922 F. Supp. 2d 243, 2013 WL 525431
CourtDistrict Court, D. Rhode Island
DecidedFebruary 13, 2013
DocketC.A. No. 01-594L
StatusPublished

This text of 922 F. Supp. 2d 243 (Pardee v. Consumer Portfolio Services, Inc.) is published on Counsel Stack Legal Research, covering District Court, D. Rhode Island primary law. Counsel Stack provides free access to over 12 million legal documents including statutes, case law, regulations, and constitutions.

Bluebook
Pardee v.
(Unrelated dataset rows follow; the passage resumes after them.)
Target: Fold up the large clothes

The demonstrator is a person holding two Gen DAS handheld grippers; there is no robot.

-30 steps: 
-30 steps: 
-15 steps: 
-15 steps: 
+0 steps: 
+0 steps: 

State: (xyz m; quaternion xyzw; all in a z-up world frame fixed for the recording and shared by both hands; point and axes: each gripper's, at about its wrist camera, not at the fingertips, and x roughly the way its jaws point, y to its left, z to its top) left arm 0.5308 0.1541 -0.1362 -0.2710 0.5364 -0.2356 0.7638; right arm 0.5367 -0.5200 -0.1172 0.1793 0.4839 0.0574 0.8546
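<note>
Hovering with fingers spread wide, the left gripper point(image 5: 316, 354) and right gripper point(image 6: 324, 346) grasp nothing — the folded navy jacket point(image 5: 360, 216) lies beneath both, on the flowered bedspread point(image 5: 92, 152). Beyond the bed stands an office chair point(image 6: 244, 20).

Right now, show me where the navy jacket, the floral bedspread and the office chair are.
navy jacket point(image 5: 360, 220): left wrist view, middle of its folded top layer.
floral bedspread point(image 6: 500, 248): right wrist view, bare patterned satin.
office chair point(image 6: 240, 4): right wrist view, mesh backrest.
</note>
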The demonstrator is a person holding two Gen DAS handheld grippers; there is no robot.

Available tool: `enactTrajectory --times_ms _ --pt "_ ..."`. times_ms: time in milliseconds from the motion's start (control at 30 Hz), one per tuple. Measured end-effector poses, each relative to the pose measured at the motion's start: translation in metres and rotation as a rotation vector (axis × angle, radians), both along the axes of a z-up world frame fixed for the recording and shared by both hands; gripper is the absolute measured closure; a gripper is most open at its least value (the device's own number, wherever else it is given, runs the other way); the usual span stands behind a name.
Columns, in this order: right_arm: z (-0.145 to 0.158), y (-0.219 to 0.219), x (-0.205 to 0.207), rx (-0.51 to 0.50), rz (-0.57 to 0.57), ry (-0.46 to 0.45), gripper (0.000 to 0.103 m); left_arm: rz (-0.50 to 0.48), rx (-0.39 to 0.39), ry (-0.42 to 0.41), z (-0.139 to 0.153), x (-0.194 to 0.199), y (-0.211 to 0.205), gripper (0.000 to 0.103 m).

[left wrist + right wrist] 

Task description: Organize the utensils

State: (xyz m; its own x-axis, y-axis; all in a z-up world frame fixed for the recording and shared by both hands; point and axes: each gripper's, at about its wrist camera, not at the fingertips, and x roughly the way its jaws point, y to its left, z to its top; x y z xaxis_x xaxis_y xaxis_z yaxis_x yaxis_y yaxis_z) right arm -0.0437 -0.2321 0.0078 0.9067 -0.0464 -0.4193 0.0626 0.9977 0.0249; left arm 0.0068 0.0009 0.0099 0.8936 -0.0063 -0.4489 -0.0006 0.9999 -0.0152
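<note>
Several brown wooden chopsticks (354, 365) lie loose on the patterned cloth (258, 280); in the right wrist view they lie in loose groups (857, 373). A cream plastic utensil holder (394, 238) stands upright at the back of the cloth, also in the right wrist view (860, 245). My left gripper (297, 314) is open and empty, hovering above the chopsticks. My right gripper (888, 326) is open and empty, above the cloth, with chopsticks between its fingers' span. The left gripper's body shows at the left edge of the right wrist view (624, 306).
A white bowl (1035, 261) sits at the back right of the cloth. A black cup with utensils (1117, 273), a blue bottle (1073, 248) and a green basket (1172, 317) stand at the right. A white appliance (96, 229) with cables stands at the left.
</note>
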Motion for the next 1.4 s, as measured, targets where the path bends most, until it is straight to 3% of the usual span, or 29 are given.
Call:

Consumer Portfolio Services, Inc., 922 F. Supp. 2d 243, 2013 WL 525431 (D.R.I. 2013).

Opinion

DECISION AND ORDER

RONALD R. LAGUEUX, Senior District Judge.

This matter comes before the Court on Plaintiffs’ Motion for Summary Judgment, seeking judgment in their favor on their Second Amended Complaint (“Complaint”), as well as judgment in their favor on Defendant’s counterclaims. Defendant has cross-moved for summary judgment on Plaintiffs’ Complaint. These motions address issues of liability only, the Court having previously granted Plaintiffs’ motion to bifurcate the issues of liability and damages.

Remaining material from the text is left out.